Find the word "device" in the records below. List each line containing it.

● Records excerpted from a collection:
━━━━━━━━━━━━━━━━━━━━

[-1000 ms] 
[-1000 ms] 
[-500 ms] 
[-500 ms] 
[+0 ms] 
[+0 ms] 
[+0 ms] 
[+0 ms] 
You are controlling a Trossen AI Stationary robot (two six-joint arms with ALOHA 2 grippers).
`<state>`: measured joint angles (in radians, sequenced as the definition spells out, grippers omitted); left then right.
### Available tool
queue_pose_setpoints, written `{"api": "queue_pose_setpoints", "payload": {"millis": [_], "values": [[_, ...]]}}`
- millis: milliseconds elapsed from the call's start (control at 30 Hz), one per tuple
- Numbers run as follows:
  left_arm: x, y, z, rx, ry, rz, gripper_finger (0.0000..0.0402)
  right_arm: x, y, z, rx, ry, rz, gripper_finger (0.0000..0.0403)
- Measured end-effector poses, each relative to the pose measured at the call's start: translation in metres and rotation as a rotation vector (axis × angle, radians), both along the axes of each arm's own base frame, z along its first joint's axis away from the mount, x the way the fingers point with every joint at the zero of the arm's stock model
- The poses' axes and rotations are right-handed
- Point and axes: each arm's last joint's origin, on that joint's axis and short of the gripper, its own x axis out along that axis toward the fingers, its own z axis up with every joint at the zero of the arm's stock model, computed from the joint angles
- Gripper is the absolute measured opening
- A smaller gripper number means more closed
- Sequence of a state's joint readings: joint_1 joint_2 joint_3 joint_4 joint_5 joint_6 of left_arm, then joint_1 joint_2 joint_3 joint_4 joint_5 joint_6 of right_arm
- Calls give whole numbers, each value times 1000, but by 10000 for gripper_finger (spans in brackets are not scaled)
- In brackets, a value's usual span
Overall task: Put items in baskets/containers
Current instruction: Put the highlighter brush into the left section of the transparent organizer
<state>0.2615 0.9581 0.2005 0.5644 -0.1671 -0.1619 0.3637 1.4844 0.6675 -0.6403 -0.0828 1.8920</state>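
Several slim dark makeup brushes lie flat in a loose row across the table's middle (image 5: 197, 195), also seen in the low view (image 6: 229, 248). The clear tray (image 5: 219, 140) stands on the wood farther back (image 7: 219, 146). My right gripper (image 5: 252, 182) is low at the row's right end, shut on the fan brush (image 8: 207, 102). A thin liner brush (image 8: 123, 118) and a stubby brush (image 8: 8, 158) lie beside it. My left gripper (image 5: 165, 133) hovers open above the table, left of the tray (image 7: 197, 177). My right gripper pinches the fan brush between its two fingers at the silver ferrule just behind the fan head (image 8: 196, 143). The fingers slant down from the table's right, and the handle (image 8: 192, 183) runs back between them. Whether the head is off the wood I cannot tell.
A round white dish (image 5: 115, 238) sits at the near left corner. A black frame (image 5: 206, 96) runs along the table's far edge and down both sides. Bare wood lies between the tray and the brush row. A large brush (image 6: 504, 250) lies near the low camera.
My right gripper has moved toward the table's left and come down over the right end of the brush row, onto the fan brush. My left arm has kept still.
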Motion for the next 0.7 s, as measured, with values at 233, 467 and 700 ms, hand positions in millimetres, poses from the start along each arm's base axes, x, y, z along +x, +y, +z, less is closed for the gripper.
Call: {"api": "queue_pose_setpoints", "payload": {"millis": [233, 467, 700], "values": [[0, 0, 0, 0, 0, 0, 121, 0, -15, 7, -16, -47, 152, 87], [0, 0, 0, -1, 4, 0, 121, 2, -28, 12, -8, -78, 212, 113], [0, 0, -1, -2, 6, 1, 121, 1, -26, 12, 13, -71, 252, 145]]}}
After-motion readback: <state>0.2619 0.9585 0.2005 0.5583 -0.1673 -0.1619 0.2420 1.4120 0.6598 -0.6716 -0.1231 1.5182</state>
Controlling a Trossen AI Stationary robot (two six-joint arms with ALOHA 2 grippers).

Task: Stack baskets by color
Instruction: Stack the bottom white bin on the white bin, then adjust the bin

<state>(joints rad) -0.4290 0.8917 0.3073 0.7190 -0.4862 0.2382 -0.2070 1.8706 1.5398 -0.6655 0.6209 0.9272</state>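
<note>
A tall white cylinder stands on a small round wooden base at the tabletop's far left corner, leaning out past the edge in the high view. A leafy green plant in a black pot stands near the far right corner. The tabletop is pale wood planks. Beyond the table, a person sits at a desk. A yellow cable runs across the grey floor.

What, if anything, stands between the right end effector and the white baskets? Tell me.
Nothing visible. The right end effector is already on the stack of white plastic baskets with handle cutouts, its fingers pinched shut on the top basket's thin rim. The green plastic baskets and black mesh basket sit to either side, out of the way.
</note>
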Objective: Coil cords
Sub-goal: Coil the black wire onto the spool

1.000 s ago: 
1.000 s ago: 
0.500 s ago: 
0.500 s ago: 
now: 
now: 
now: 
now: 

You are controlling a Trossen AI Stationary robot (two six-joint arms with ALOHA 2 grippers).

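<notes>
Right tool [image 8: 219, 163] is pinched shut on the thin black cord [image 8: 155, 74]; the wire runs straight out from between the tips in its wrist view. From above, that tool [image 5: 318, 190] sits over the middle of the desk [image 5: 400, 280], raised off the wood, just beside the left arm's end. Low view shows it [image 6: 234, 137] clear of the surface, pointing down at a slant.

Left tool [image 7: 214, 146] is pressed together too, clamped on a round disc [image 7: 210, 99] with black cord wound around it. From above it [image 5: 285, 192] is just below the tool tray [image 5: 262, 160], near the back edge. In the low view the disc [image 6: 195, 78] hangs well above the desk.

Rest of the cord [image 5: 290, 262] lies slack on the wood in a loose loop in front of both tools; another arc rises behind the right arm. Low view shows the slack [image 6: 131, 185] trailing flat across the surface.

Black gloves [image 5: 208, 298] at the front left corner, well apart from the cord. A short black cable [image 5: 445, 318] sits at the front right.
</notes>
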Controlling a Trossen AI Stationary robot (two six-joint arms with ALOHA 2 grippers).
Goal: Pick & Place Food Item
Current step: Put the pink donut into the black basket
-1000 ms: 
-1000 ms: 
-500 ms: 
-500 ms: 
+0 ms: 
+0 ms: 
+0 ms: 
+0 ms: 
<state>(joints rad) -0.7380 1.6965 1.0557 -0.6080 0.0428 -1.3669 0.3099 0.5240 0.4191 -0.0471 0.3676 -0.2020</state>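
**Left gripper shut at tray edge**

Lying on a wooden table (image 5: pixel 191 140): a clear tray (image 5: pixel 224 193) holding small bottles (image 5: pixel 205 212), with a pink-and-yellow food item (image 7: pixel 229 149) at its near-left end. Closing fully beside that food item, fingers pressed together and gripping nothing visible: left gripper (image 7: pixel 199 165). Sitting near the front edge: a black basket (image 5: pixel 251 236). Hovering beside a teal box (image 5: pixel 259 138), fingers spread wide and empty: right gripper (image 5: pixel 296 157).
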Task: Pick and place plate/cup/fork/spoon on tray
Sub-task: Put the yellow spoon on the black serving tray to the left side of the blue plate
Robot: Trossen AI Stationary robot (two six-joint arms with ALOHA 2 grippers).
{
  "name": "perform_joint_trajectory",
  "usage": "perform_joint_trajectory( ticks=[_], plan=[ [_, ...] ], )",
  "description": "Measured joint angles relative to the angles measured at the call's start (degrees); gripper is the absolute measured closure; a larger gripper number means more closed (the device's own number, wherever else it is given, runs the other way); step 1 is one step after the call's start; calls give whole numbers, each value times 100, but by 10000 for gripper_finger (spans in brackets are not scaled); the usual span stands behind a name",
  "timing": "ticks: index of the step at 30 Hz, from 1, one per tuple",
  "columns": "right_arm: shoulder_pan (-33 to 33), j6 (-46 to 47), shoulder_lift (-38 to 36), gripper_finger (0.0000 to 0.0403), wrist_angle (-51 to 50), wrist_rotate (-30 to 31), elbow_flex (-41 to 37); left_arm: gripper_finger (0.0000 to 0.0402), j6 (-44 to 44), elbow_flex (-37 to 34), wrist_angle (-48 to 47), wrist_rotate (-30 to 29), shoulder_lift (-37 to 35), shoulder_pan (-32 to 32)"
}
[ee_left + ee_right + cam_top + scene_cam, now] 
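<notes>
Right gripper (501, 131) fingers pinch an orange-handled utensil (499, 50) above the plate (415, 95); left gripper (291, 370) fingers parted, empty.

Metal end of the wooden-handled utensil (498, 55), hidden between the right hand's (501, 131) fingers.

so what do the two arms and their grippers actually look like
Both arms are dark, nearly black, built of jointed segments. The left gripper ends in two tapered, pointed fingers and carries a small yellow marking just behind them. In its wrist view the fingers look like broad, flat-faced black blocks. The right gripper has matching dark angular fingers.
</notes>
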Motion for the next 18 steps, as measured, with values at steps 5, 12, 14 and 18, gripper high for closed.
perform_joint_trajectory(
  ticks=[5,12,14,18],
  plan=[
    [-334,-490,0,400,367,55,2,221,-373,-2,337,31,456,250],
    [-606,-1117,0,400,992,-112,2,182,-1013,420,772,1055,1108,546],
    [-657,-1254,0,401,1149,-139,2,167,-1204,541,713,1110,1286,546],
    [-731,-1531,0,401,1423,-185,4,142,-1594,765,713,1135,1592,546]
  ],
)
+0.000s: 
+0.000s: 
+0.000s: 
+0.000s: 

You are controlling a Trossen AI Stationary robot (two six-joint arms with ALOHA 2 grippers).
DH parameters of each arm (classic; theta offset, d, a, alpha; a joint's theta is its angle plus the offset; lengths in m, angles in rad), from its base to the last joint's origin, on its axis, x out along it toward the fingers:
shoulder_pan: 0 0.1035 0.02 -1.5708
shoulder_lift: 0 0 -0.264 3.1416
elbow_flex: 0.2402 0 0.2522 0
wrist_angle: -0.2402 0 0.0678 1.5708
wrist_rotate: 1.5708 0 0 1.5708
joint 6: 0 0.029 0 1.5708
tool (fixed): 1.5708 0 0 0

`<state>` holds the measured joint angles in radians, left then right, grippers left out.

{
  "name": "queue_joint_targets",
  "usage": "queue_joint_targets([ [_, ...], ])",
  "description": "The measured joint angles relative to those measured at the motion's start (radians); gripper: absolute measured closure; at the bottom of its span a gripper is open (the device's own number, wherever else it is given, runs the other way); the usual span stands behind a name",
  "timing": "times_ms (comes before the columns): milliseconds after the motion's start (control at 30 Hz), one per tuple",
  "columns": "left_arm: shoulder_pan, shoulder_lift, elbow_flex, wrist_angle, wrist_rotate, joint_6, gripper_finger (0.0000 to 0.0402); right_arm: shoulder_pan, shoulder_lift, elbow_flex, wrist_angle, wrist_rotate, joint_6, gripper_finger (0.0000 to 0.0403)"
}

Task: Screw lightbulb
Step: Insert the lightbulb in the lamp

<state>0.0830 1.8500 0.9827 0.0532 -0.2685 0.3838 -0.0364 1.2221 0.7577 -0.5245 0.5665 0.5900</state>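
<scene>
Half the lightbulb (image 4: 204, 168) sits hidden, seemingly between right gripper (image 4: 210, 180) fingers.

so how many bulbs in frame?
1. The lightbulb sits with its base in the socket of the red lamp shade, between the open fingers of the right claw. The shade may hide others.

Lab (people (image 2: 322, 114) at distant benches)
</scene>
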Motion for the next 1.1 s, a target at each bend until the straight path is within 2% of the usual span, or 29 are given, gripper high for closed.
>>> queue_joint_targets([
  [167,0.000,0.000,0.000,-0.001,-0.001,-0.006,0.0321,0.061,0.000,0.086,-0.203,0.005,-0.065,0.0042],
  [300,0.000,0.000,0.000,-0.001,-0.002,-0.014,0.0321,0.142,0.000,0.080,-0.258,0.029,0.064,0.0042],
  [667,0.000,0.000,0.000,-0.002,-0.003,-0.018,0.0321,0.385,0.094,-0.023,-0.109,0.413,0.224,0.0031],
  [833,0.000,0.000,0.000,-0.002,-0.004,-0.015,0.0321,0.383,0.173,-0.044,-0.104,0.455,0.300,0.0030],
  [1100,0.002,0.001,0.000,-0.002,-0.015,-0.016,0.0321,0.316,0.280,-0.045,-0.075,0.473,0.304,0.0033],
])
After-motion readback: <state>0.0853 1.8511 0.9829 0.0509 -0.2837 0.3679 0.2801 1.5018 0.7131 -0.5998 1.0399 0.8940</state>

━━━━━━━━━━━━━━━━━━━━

● Result:
  "description": "Measured joint angles relative to the angles measured at the call's start (degrees); gripper is the absolute measured closure; a larger gripper number means more closed (the device's own number, wherever else it is given, runs the other way); step 1 is one step after the call's start; calls give whole numbers, each value times 100, but by 10000 for gripper_finger (spans in brackets are not scaled); the usual span stands behind a name",
  "description": "The measured joint angles relative to those measured at the motion's start (radians); gripper: absolute measured closure; at the bottom of its span a gripper is open (the device's own number, wherever else it is given, runs the other way); the usual span stands behind a name",

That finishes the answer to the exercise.